In April 2019 the towns of Bournemouth, Christchurch and Poole (BCP) will be combined under one new unitary authority, ‘Urban Dorset’, bringing with it both opportunities and challenges for the region’s business community.

BCP has high employment, with the 10th highest number of businesses per person of all UK cities, and the fourth highest concentration of digital and creative industries in the UK outside of London, according to Tech Nations.

On top of this, it has a large and growing health and social care sector, accounting for 15 per cent of local employment, providing services to the area’s large elderly population; BCP has the highest proportion of over 65s of any UK town or city.

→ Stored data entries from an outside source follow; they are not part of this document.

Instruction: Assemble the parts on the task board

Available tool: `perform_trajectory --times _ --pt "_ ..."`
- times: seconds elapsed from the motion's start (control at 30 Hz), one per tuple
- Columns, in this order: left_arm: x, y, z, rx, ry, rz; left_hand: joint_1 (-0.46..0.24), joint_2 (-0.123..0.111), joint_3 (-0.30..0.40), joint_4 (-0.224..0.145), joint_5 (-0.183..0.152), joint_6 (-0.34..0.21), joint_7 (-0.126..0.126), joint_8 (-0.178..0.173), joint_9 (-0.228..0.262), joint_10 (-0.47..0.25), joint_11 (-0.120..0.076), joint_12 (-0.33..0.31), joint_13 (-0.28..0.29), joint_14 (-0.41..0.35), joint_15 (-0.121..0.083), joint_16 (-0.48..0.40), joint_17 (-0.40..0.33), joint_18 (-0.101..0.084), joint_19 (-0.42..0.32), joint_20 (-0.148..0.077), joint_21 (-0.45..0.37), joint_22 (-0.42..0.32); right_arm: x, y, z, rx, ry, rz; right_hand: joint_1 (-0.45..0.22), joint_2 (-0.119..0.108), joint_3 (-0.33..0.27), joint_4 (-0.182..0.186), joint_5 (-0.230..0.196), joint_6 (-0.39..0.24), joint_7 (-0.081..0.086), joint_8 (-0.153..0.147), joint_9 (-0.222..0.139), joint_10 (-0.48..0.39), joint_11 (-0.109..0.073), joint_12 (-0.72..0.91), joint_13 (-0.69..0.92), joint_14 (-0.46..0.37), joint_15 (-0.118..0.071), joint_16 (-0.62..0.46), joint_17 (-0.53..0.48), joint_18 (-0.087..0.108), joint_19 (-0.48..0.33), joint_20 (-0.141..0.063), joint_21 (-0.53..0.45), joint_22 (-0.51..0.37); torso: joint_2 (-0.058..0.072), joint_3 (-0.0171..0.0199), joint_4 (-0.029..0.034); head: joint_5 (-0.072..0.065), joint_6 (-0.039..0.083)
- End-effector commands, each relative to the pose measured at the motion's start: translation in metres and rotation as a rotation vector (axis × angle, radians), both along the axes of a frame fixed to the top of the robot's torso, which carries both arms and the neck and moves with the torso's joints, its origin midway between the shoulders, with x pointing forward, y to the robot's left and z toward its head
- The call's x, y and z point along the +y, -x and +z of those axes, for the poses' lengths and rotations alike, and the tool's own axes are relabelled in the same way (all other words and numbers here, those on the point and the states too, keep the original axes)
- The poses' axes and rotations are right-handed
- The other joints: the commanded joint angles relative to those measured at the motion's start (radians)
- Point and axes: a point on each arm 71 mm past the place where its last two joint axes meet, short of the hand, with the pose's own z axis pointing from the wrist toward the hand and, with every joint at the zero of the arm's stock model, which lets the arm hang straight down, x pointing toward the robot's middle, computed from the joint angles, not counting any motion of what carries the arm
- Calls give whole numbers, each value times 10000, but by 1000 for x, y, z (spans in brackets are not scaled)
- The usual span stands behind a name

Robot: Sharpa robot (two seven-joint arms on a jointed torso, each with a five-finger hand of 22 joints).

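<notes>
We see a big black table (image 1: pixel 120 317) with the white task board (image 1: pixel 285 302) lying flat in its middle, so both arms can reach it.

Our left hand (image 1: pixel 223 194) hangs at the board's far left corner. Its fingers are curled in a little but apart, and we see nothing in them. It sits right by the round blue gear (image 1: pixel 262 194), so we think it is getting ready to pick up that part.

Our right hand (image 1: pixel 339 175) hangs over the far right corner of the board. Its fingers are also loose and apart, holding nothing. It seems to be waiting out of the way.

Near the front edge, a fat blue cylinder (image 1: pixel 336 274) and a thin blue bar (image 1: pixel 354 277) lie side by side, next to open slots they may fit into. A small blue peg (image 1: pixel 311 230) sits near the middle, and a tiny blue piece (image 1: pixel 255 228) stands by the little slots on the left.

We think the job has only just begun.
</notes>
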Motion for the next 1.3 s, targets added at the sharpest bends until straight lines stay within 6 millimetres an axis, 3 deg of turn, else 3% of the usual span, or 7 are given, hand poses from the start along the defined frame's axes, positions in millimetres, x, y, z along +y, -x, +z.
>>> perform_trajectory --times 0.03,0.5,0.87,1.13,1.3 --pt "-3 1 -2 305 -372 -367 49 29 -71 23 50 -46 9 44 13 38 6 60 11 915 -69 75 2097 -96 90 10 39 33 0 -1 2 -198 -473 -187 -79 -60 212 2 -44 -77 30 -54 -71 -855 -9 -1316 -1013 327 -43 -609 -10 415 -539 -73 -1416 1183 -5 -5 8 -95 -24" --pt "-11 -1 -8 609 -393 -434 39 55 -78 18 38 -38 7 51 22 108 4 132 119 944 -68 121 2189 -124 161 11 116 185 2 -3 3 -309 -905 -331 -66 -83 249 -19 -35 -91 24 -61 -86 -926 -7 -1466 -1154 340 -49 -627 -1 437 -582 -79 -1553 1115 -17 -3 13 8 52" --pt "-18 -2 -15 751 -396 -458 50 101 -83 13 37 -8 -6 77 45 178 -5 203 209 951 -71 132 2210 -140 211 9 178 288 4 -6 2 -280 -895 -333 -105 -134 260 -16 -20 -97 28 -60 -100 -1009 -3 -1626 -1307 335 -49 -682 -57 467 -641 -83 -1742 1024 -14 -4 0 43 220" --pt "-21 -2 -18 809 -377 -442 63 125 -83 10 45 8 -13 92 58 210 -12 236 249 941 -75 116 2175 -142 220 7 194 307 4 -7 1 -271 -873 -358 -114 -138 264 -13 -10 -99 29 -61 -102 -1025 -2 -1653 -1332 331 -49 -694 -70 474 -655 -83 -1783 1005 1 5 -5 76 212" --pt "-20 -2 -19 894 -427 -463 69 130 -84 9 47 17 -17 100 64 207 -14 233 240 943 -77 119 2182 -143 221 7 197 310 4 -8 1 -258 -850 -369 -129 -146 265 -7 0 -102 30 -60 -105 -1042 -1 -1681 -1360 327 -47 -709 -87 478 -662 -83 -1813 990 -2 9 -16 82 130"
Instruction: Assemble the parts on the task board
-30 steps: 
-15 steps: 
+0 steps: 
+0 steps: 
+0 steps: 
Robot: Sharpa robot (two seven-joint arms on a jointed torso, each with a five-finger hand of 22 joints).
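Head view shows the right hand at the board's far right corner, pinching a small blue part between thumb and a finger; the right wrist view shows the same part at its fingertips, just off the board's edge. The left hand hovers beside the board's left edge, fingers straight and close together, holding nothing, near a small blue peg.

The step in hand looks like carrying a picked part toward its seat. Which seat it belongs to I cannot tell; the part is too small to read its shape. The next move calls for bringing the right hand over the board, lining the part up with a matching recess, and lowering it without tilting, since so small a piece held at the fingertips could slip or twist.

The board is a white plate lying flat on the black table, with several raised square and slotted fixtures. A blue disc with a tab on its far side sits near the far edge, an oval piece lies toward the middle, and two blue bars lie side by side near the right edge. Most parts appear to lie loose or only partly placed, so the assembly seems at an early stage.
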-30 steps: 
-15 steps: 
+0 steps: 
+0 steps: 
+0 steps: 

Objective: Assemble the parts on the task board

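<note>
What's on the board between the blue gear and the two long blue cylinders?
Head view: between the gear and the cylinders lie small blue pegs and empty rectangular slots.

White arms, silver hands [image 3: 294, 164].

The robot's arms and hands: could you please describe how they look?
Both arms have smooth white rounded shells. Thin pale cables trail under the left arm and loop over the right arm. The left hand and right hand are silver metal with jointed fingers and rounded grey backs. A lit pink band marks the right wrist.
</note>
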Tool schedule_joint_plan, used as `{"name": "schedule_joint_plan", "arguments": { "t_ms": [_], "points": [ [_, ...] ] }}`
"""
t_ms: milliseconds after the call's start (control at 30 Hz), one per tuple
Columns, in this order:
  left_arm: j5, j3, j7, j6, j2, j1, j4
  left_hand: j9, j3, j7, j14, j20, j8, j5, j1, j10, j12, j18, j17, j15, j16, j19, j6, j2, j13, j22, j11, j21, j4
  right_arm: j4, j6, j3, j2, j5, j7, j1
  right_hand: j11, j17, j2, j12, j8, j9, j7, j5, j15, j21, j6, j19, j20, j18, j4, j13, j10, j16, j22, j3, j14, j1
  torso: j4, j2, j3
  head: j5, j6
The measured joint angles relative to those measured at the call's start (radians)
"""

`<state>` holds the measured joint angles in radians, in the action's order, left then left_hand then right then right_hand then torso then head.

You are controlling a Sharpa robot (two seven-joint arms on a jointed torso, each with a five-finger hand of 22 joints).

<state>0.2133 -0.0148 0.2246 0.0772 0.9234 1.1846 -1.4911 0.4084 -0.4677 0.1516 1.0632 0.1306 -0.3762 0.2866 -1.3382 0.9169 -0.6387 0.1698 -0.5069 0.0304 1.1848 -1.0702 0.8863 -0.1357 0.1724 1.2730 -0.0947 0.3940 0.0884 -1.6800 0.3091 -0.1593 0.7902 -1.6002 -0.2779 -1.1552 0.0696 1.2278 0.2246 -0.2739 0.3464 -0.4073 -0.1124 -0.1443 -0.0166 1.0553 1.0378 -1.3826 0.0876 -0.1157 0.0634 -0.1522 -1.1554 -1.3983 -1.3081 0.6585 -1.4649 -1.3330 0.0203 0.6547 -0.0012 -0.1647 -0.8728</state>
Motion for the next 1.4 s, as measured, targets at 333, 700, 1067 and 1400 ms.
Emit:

BCP has the opportunity to build on these existing employment strengths as well as the growing infrastructure and tech scene. In particular, these two factors – a thriving tech community and a large healthcare sector – combine to make BCP a great location to develop and test innovative healthcare solutions.

There are already some health innovation businesses in the area. These include companies such as Nourish, a provider of digital tools to enable teams to co-ordinate care records on the go, and Curamicus, which is developing assistive technology to prevent and detect falls by elderly people carers. There is real potential for Urban Dorset to support the growth of these start-ups and the launch of more, to become the hotbed of cutting-edge healthcare innovation in the UK.   

Already new co-working spaces are opening up to support this success – THIS Group, for example, has opened a 24/7 creative hub. Investing in providing more of the right office space for similar companies, as Bristol has already successfully proved, could help build this into a unique selling point for the area, particularly given the strengths of Bournemouth University in the health and social sciences sectors.

There are several areas across the new unitary authority suitable for such growth but the innovation village at Talbot Village, adjacent to two universities, is one of the obvious locations to accommodate new business space of the type needed. It’s also well placed to capture the talent generated at the universities and retain graduates.

BCP needs to work with the universities and Local Enterprise Partnership to provide incubator space and to encourage and support spin-off start-up companies to develop this sector to its full potential. Improved connectivity could unlock huge potential across the region and with the Lansdowne area of Bournemouth being the first 5G test bed in the UK, alongside the areas superfast broadband, it offers a unique proposition to future companies. Rolling out 5G to Talbot Village would be the next step in attracting clusters of tech and creative companies to the area.

Because the universities are close to the Bournemouth and Poole border, Urban Dorset will be able disregard the previous local authority boundaries and open up sites for further development that weren’t previously available. If all the new opportunities created are seized upon, Urban Dorset should be the start of a new chapter in BCP’s future.